Spatio-temporal data prediction of multiple air pollutants in multi-cities based on 4D digraph convolutional neural network

In response to the problem that current multi-city multi-pollutant prediction methods based on one-dimensional undirected graph neural network models cannot accurately reflect the two-dimensional spatial correlations and directedness, this study proposes a four-dimensional directed graph model that can capture the two-dimensional spatial directed information and node correlation information related to multiple factors, as well as extract temporal correlation information at different times. Firstly, A four-dimensional directed GCN model with directed information graph in two-dimensional space was established based on the geographical location of the city. Secondly, Spectral decomposition and tensor operations were then applied to the two-dimensional directed information graph to obtain the graph Fourier coefficients and graph Fourier basis. Thirdly, the graph filter of the four-dimensional directed GCN model was further improved and optimized. Finally, an LSTM network architecture was introduced to construct the four-dimensional directed GCN-LSTM model for synchronous extraction of spatio-temporal information and prediction of atmospheric pollutant concentrations.

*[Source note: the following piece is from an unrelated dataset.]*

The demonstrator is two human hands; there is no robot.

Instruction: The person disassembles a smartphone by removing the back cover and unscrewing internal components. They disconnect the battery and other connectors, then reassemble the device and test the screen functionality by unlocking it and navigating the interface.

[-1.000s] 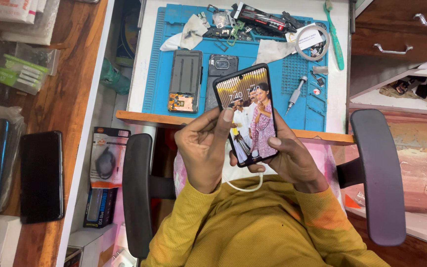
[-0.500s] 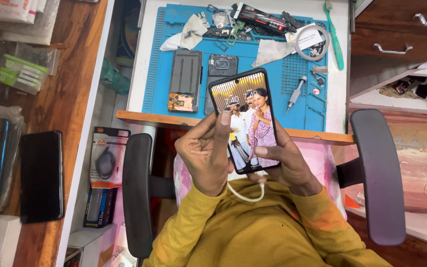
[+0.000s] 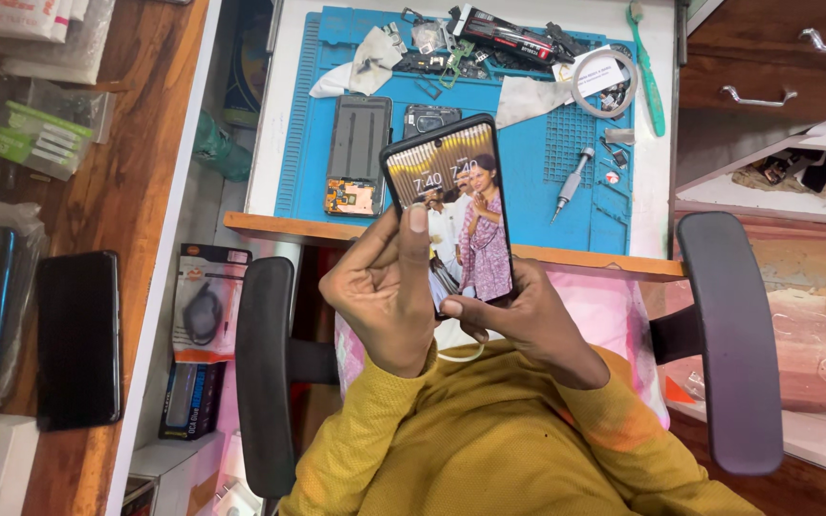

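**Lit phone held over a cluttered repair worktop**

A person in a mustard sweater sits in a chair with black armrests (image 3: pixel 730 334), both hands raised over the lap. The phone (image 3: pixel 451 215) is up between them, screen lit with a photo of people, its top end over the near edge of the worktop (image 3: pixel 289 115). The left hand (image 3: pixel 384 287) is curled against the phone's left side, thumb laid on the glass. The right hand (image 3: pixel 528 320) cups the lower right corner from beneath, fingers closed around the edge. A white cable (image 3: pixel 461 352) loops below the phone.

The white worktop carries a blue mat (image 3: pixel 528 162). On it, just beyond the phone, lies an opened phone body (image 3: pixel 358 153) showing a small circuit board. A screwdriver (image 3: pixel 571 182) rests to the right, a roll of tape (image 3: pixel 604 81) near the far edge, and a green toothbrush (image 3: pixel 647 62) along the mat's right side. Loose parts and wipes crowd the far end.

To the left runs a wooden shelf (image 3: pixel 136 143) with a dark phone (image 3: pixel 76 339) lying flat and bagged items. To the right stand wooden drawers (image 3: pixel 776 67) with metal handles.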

The study uses the 2020 atmospheric six-parameter data of the Taihu Lake city cluster and applies canonical correlation analysis to confirm the data's temporal, spatial, and multi-factor correlations. Through experimentation, it is verified that the proposed 4D-DGCN-LSTM model achieves a MAE reduction of 1.12%, 4.91%, 5.62%, and 11.67% compared with the 4D-DGCN, GCN-LSTM, GCN, and LSTM models, respectively, indicating the good performance of the 4D-DGCN-LSTM model in predicting multiple types of atmospheric pollutants in various cities.